The CMS Decision Memo outlined the ADA position as follows: The ADA is a non-profit organization primarily comprised of health care providers and researchers in the field of diabetes as well as people with diabetes. The ADA maintains a series of Clinical Practice Recommendations which are developed by experts based on scientific references and are subjected to annual peer review. The ADA endorses CSII in a current practice recommendation which states "Both CSII and multiple daily insulin injection therapy are effective means of implementing diabetes management with the goal of achieving near-normal levels of blood glucose ..... pump therapy is as safe as multiple-injection therapy when recommended procedures are followed."  The ADA practice recommendation did not outline specific criteria for which patients are likely to benefit from CSII but it did note the effective use of CSII requires a motivated patient and may be too demanding for some patients. The ADA recommendation further noted that "in many people, CSII or multiple insulin injections can provide equivalent improvements in control" and explained that some clinicians only recommend CSII for patients for whom euglycemia has remained elusive on MDI while other clinicians offer CSII to patients without demonstrated failure of MDI but for whom conventional therapy is not commensurate with their lifestyle. The ADA neither endorsed nor disparaged either of these competing selection paradigms. The Health Care Finance Administration (HCFA) discussed this clinical practice recommendation with several representatives of the ADA at a meeting on August 11, 1999. The published practice recommendation did not specifically address whether the recommendation was for Type I or Type II diabetics, however, the referenced citations were studies conducted on Type I diabetics. At the August 11 meeting the ADA acknowledged the dearth of evidence for CSII in Type II diabetics and expressed its opinion that insulin infusion pump therapy would be reasonable for Type I diabetics in the Medicare population.
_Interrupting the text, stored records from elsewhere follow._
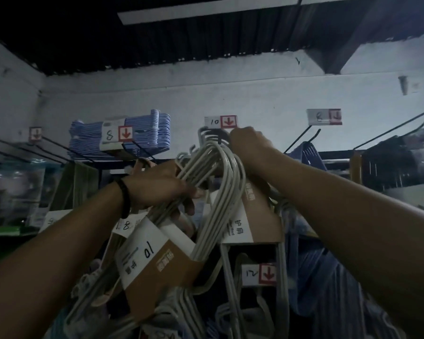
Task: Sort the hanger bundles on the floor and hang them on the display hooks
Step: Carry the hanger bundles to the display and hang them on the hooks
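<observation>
Head view:
- Left hand (157, 189) grips white hanger bundle (201, 182) at necks. Cardboard sleeve (157, 263) marked 10 hangs below. Bundle is raised toward display hook (220, 140) under "10" tag (220, 121).
- Right hand (249, 141) is up at that hook, fingers curled beside grey hook tops. Cannot tell whether it clasps hangers or hook.
- Second sleeved bundle (252, 216) hangs beneath right wrist, apparently already on.
- Blue bundle (88, 138) hangs behind "8" tag (115, 135).
- Bare hooks (315, 134) at right.
- Judgement: task partly done, held bundle not yet hung, floor stock out of view.

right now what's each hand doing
Left hand: grips the white hanger bundle.
Right hand: grips hanger tops under the 10 tag.
</observation>
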The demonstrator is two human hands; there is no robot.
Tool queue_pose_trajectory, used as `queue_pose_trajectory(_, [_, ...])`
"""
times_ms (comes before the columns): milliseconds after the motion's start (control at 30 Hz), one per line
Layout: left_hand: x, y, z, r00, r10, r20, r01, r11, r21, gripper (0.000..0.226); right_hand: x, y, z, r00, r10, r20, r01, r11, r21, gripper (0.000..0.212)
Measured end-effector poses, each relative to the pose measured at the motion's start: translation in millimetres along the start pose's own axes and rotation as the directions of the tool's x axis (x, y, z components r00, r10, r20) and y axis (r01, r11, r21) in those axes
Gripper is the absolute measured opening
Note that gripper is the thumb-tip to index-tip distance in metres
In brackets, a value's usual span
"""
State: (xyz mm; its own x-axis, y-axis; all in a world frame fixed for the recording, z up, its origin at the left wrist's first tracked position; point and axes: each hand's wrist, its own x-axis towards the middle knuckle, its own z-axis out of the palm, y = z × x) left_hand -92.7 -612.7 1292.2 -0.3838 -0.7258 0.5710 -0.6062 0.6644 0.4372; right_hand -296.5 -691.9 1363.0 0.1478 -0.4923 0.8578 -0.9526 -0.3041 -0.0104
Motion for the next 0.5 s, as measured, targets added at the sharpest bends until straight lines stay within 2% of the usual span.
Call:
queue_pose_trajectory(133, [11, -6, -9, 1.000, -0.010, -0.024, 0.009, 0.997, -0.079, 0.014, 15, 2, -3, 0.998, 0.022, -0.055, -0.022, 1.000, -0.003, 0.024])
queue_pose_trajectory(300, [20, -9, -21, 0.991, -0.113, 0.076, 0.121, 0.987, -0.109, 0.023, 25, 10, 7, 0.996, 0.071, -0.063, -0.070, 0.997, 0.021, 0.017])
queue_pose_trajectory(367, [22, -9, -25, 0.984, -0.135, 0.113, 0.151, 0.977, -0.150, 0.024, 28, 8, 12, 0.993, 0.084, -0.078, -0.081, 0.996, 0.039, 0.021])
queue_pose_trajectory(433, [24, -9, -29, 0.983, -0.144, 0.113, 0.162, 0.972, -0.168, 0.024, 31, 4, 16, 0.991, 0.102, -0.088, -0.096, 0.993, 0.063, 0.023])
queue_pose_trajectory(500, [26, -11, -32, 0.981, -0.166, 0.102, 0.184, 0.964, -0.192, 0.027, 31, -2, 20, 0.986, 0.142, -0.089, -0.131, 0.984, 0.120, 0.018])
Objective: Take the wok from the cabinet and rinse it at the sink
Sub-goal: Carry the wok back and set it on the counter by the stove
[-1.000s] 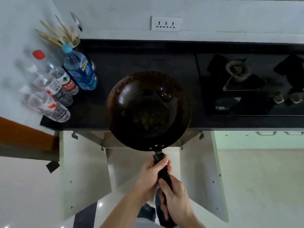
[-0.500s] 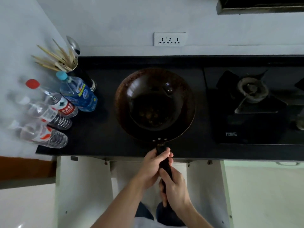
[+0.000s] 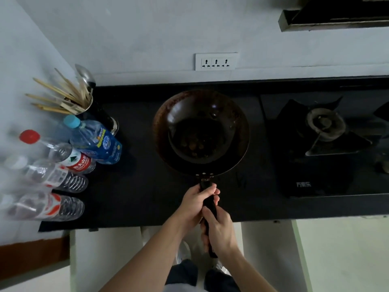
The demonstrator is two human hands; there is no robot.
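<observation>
A dark, rust-stained wok [image 3: 201, 131] with a black handle is over the black countertop [image 3: 136, 192], bowl facing up, brown spots at its bottom. My left hand [image 3: 194, 205] grips the handle near the rivets. My right hand [image 3: 220, 231] grips it just behind, nearer to me. Whether the wok rests on the counter or hovers above it cannot be told. Below the counter edge, the cabinet doors [image 3: 105, 260] stand open. No sink is in view.
Several water bottles [image 3: 69, 163] stand at the counter's left end beside a holder of chopsticks and a ladle [image 3: 71, 98]. A gas stove [image 3: 324, 144] fills the right side. A wall socket [image 3: 216, 61] is on the wall, a range hood [image 3: 336, 15] at top right.
The wok has moved up and away from the cabinet opening to over the countertop, both hands still on the handle. My view has risen, showing more wall and the hood.
</observation>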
The 2012 ADA “Standards of Medical Care in Diabetes” recommendations state “The DCCT clearly showed that intensive insulin therapy (3 or more injections per day of insulin, CSII, or insulin pump therapy) was a key part of improved glycemia and better outcomes.” (4)

American Association of Diabetes Educators (AADE) Position

The CMS Decision Memo outlined the AADE position as follows: The AADE is a non-profit organization comprised of health care providers in the field of diabetes, primarily those involved in diabetes education. The AADE also published an official organization position regarding insulin pump therapy. The AADE position statement asserts "given the results of the DCCT, CSII should be considered a treatment option because it offers increased lifestyle flexibility and enhanced self-management that improves blood glucose control. CSII is appropriate for individuals who:

  • require or desire improved blood glucose control, especially during pregnancy; and/or
  • require the flexibility that CSII offers."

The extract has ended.